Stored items
== Segment start ==
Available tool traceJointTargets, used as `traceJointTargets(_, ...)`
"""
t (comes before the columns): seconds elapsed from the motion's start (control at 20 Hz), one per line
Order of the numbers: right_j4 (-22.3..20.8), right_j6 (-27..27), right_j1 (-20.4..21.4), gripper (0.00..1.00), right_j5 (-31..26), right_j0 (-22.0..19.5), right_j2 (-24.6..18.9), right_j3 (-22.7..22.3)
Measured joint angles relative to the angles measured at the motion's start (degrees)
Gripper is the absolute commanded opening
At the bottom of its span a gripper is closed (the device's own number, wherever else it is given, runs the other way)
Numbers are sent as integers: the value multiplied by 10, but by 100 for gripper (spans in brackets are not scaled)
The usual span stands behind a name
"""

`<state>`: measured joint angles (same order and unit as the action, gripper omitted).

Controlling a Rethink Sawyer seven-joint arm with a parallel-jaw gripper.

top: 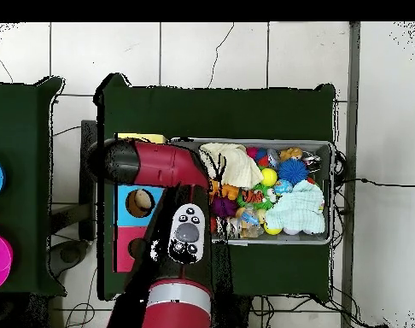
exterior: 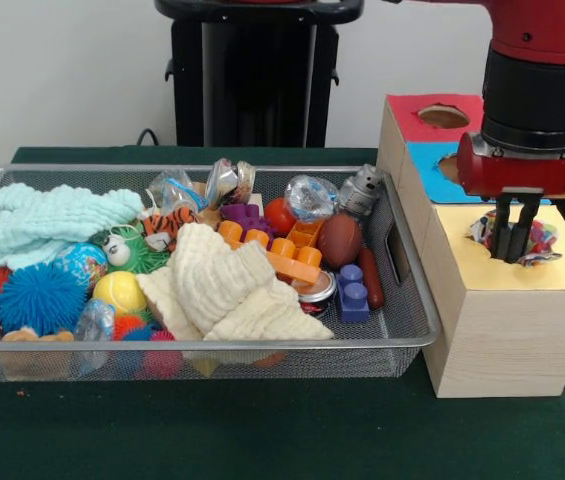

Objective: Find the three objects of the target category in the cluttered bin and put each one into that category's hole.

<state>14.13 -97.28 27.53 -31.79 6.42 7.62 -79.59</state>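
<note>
Front view has the gripper [exterior: 515, 243] poked down at the yellow box's hole [exterior: 509, 240], fingers close together pinching a crinkly wrapper [exterior: 539, 240], probably lined up to drop it in. Wire bin [exterior: 414, 320] sits just beside the sorting box [exterior: 507, 325].

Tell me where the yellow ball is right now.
In the front view the yellow ball lies in the left half of the wire bin, just right of the blue spiky ball and against the left edge of the cream cloth.
</note>
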Motion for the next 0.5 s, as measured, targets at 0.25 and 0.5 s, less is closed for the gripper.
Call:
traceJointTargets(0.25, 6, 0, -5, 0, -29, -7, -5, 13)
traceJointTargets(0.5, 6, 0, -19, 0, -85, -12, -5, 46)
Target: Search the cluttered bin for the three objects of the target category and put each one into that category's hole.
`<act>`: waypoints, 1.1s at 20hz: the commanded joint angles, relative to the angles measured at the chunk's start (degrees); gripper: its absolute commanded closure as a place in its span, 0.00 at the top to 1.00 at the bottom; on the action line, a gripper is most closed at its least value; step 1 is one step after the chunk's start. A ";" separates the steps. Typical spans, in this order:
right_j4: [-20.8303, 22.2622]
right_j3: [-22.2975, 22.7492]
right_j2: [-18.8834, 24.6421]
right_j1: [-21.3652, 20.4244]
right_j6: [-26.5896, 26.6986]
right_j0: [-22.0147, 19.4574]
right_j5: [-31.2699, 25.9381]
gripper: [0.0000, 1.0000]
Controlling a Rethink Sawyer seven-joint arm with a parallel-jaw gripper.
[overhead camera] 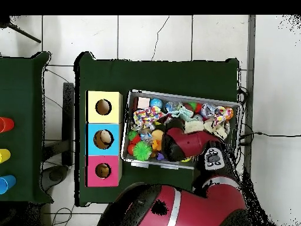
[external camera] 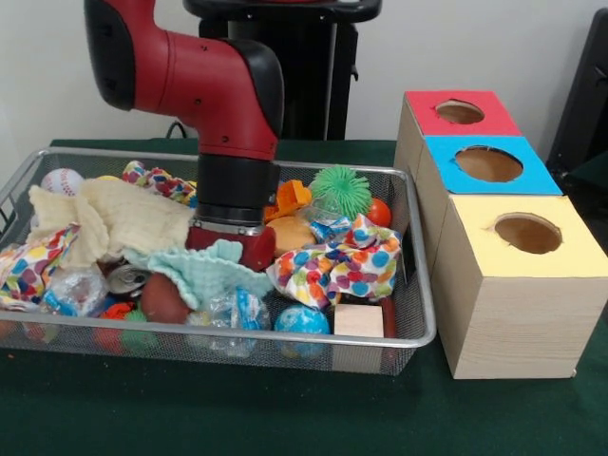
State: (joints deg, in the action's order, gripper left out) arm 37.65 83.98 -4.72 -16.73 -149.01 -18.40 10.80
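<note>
the fingers cannot be made out in either view, so whether they are released or clenched i cannot tell: the arm plunges straight down into the middle of the wire bin and its black wrist ends among the cloths, with the mint green cloth touching it in front and the cream cloth just beside it. which category is wanted is not shown, so the task's thing is only known to lie somewhere in the clutter around and under the wrist. judging from the front view, the loose hard pieces lie mostly to the side toward the boxes: one green spiky ball, one wooden cube, one blue ball; one baseball sits at the far opposite corner. beside the bin on the desk stand three boxes, each with one hole: red, blue, yellow.
</note>
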 commanded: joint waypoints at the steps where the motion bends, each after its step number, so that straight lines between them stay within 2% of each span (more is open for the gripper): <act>1: 0.84 1.98 -2.62 -4.30 7.29 -4.78 -19.17 0.00; 2: 0.81 3.08 -2.37 -6.26 8.16 -4.89 -21.52 0.00; 6: 1.11 4.54 -3.38 -9.26 8.18 -4.18 -25.72 0.00; 13: 2.13 5.19 -2.18 -8.77 6.92 -6.12 -27.73 0.00; 17: 1.23 6.87 -0.19 -8.76 7.02 -8.53 -28.81 0.00; 18: 0.91 7.34 2.25 -8.22 7.87 -10.92 -28.46 0.00; 21: 0.89 8.23 5.79 -8.15 9.27 -14.25 -27.83 0.00; 22: 0.55 8.90 7.46 -8.24 9.71 -15.76 -27.77 1.00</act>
State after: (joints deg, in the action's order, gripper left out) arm 37.67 85.92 -5.57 -26.67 -149.01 -27.59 -9.58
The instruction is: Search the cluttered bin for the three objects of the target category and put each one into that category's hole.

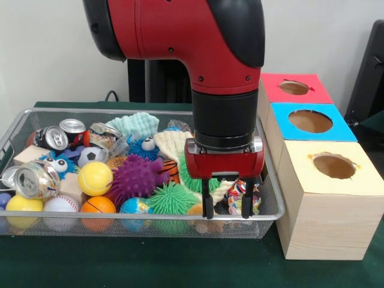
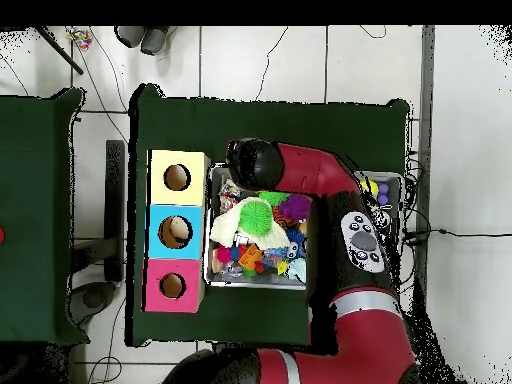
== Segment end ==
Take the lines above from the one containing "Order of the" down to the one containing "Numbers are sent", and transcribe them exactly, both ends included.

**SOLUTION FOR THIS EXERCISE:**
Order of the numbers: right_j4 (-22.3..20.8), right_j6 (-27..27), right_j1 (-20.4..21.4), gripper (0.00..1.00), right_j5 (-31..26), right_j0 (-22.0..19.5), right_j2 (-24.6..18.9), right_j3 (-22.7..22.3)
Measured joint angles relative to the angles measured at the motion's start (degrees)
Gripper is the absolute commanded opening
At the bottom of its span a gripper is closed (the device's own number, wherever else it is given, runs the other way)
Numbers are sent as integers: the value multiplied by 10, but by 100 for gripper (spans in brackets are not scaled)

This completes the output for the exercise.